SOURCE DATA section start

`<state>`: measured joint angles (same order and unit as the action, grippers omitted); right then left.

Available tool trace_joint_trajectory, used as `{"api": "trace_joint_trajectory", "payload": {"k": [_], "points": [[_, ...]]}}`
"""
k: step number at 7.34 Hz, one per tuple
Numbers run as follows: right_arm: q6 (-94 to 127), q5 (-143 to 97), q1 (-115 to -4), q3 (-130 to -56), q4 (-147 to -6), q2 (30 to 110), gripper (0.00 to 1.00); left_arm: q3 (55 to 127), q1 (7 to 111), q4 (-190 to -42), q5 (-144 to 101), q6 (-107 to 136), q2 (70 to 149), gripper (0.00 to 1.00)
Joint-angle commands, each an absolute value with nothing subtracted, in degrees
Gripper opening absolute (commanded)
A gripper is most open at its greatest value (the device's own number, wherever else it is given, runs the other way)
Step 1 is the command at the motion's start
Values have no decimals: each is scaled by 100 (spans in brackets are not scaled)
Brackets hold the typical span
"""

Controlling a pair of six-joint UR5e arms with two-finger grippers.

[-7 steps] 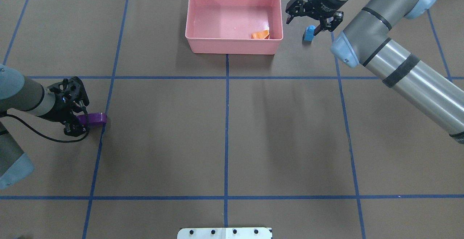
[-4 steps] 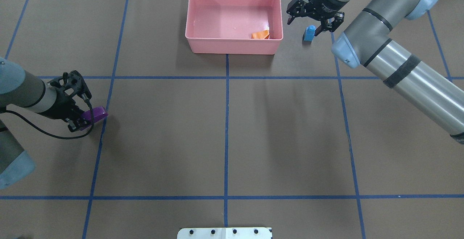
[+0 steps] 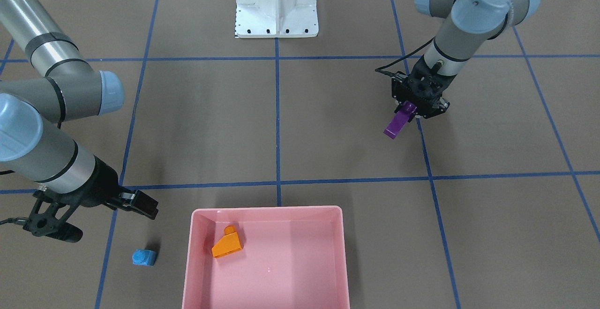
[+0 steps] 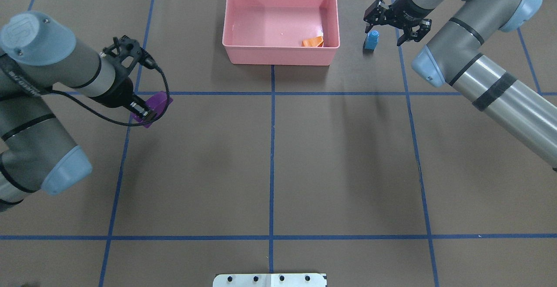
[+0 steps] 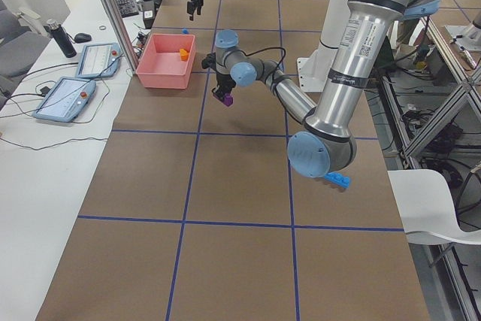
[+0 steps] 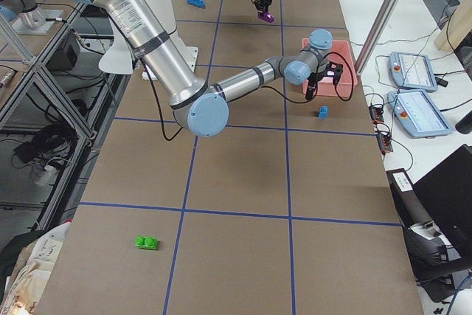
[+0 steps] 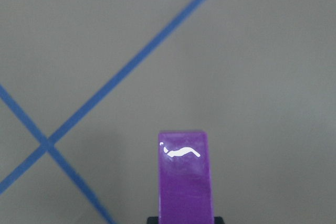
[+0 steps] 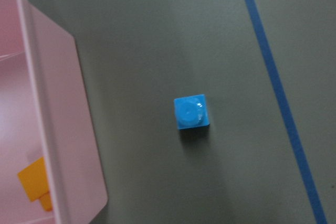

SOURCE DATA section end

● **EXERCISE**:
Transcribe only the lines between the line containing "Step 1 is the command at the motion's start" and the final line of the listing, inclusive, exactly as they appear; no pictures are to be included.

● **OUTPUT OF THE TASK**:
Step 1 is the command at the motion's start
Values have no decimals: each is scaled by 100 (spans in brackets are not scaled)
Brackets hold the typical span
"""

Controlling a pair of six-joint UR5e arms with two-finger grippers.

[-7 steps] 
[-4 steps] 
[+0 steps] 
[+0 steps] 
[+0 steps] 
[+0 steps] 
[+0 steps] 
[+0 steps] 

No further output is required, since the answer is complete.